(YOUR ASSIGNMENT):
Beginning with the line that holds "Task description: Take" and finishing with the line that holds "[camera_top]", repeat the listing exactly, leaving every picture out.

───── DATA UNDER STUDY

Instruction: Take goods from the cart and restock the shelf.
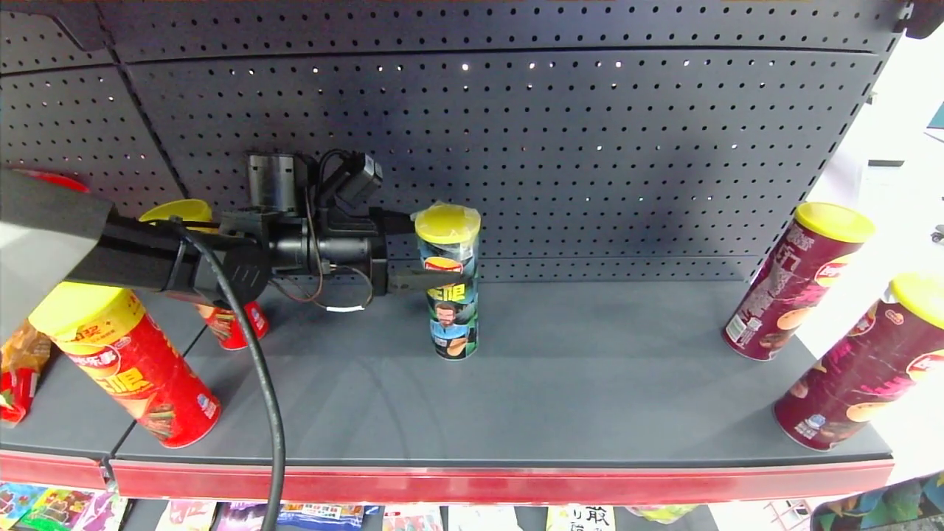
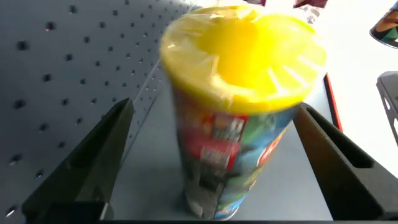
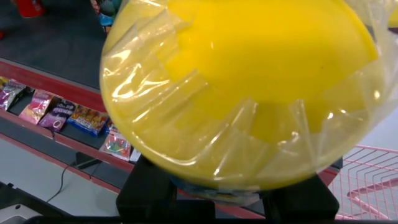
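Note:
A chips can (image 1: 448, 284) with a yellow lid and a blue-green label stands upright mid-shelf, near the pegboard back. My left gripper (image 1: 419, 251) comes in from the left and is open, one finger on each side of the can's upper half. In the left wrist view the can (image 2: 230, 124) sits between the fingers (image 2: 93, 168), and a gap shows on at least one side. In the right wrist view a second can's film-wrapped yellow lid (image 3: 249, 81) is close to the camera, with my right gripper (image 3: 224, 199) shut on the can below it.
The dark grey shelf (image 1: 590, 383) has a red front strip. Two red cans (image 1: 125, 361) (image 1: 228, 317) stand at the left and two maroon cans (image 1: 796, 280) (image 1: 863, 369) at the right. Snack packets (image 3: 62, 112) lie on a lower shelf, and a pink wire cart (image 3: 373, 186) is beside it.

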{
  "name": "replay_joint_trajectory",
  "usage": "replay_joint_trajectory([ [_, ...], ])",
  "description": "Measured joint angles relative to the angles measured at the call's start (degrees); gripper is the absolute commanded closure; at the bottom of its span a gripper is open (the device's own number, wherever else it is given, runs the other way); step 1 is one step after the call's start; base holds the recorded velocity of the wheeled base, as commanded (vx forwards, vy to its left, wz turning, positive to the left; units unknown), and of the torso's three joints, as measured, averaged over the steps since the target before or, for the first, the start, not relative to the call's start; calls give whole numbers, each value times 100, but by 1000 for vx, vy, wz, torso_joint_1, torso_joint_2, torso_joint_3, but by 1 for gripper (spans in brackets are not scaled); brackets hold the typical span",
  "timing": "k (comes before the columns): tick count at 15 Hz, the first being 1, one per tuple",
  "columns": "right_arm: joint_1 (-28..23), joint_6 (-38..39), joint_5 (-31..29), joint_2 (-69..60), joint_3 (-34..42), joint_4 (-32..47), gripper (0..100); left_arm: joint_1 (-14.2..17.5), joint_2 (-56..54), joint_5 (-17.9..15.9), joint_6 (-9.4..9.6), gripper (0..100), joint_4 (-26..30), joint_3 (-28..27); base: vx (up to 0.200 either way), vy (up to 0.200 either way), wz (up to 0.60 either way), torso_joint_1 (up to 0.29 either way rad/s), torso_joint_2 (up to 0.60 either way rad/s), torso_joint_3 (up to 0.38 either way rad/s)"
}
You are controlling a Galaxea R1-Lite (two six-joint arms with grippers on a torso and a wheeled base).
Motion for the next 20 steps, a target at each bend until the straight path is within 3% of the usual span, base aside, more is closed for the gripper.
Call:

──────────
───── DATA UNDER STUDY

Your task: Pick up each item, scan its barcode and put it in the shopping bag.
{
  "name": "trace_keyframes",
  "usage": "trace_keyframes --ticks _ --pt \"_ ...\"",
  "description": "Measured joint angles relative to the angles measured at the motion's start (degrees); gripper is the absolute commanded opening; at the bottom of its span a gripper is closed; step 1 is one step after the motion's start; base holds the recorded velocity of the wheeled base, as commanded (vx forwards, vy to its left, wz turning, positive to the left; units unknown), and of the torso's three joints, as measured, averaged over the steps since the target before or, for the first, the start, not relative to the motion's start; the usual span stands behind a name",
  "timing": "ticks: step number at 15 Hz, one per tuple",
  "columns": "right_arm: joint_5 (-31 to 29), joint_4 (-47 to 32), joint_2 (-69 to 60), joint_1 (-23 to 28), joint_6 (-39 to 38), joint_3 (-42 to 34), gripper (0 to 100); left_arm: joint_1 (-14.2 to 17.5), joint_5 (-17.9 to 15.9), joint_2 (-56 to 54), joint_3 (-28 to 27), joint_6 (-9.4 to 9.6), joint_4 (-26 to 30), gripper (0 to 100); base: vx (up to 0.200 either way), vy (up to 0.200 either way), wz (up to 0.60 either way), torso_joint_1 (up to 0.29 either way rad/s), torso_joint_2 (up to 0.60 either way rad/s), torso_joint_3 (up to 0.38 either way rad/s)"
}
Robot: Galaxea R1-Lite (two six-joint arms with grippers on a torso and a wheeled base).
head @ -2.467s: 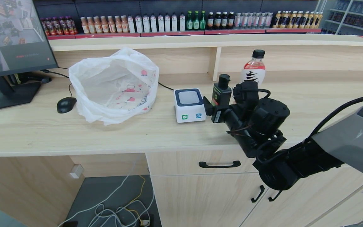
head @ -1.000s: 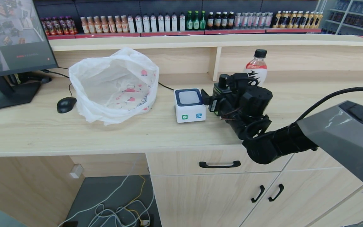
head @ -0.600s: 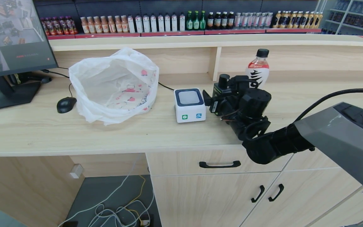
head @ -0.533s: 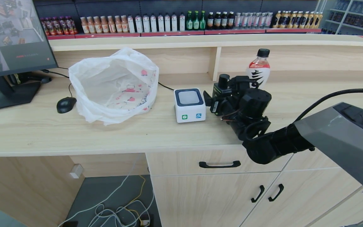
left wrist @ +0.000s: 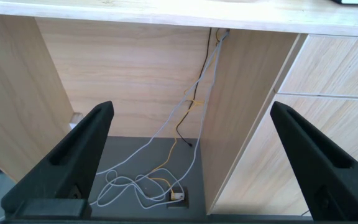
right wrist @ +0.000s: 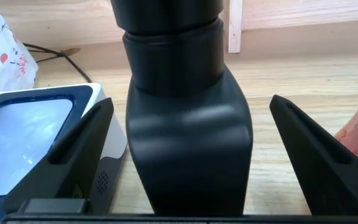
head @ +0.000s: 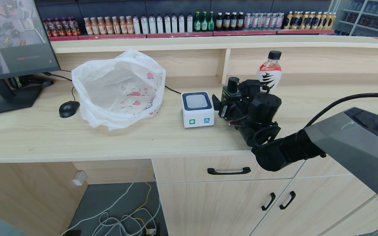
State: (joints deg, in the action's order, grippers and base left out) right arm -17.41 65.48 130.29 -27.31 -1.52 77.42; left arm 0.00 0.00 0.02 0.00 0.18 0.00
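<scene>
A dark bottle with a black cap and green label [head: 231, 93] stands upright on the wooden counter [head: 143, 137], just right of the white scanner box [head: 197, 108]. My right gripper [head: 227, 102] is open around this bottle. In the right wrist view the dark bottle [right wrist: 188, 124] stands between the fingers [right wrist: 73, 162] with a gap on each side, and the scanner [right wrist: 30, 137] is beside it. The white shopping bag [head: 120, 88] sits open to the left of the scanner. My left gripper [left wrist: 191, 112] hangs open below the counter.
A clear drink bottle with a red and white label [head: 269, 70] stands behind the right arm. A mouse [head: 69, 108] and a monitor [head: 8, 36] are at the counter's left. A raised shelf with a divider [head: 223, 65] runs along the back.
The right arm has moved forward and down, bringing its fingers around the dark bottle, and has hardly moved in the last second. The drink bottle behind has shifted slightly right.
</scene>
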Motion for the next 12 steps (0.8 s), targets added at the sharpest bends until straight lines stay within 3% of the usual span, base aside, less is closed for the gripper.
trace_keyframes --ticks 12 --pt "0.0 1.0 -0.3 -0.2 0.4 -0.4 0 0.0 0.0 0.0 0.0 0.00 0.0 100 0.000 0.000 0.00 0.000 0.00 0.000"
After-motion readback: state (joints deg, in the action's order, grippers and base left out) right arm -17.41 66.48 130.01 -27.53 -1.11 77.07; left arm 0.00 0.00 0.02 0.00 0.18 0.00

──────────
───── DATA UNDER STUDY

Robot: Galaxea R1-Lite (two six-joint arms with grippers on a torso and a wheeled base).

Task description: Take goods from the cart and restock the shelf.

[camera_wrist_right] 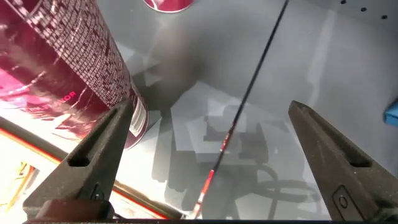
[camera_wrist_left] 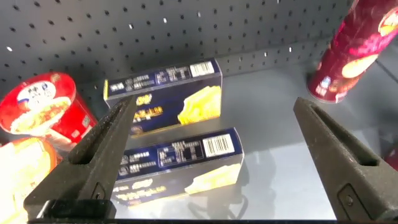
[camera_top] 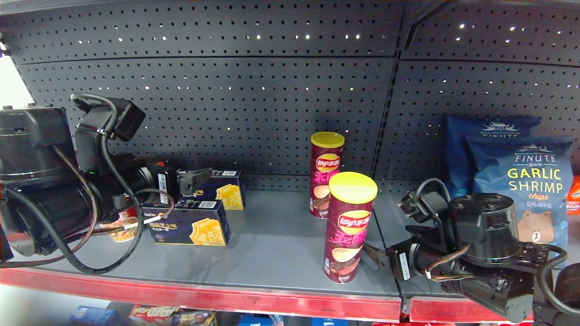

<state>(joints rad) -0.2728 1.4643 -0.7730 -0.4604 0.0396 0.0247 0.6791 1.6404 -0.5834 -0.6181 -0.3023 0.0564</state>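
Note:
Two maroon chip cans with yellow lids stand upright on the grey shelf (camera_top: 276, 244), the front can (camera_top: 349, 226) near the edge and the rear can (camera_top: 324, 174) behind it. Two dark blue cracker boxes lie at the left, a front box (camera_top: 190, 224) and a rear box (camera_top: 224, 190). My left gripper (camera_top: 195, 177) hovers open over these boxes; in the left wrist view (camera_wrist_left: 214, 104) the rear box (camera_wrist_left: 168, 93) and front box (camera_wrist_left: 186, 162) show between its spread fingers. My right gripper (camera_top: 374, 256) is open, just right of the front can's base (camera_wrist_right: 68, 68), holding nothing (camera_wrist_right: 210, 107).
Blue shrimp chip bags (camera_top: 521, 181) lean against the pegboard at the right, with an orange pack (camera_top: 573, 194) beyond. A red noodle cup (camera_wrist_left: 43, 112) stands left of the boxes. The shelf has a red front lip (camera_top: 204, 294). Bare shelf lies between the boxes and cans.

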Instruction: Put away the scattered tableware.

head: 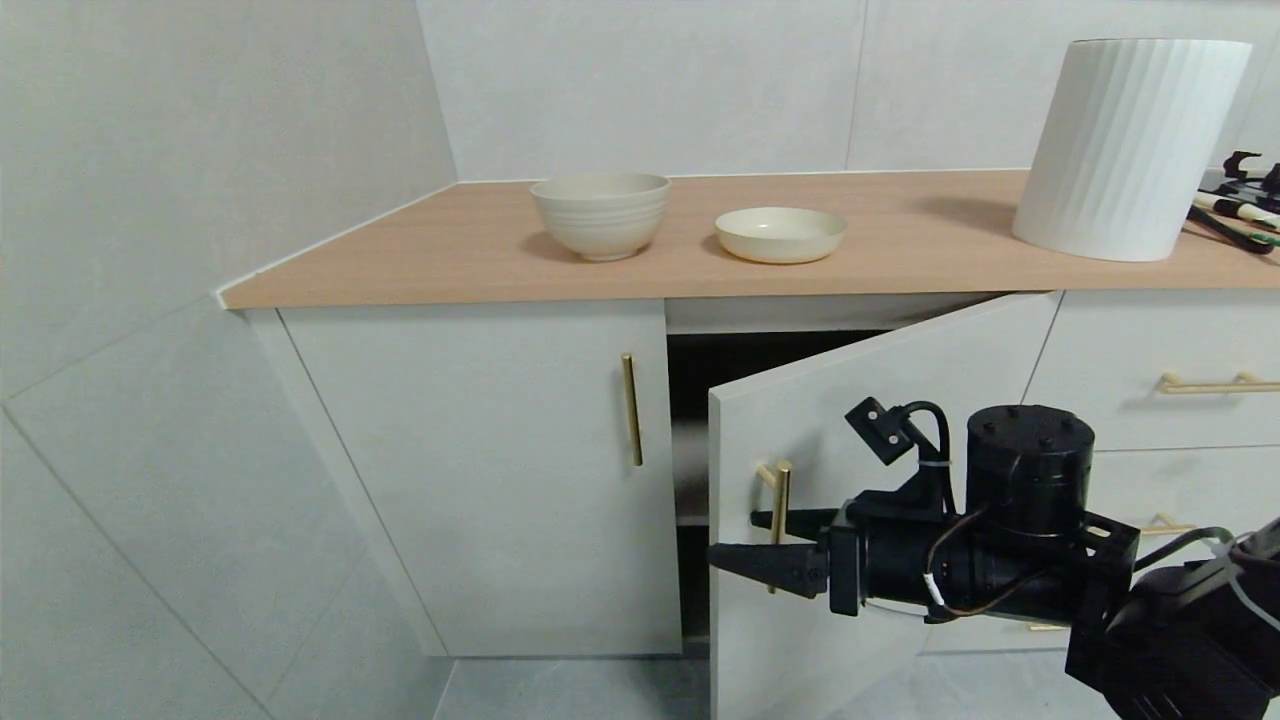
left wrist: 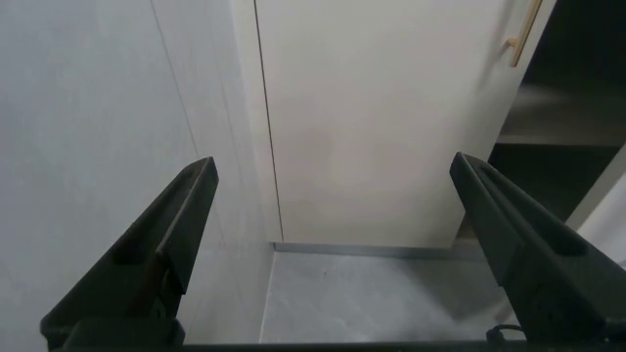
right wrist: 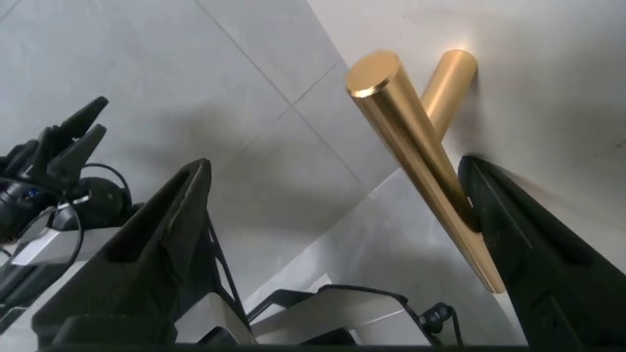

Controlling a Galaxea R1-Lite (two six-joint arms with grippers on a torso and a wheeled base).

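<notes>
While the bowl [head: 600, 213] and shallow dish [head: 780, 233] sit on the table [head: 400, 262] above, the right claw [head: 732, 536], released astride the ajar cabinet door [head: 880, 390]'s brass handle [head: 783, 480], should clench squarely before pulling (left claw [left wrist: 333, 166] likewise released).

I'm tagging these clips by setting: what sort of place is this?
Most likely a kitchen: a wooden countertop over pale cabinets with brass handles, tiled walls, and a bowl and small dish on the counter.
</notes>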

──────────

(WORKED SOLUTION):
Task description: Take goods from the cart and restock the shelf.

[camera_wrist_right] 
[camera_wrist_left] 
[camera_top] 

The response is finished.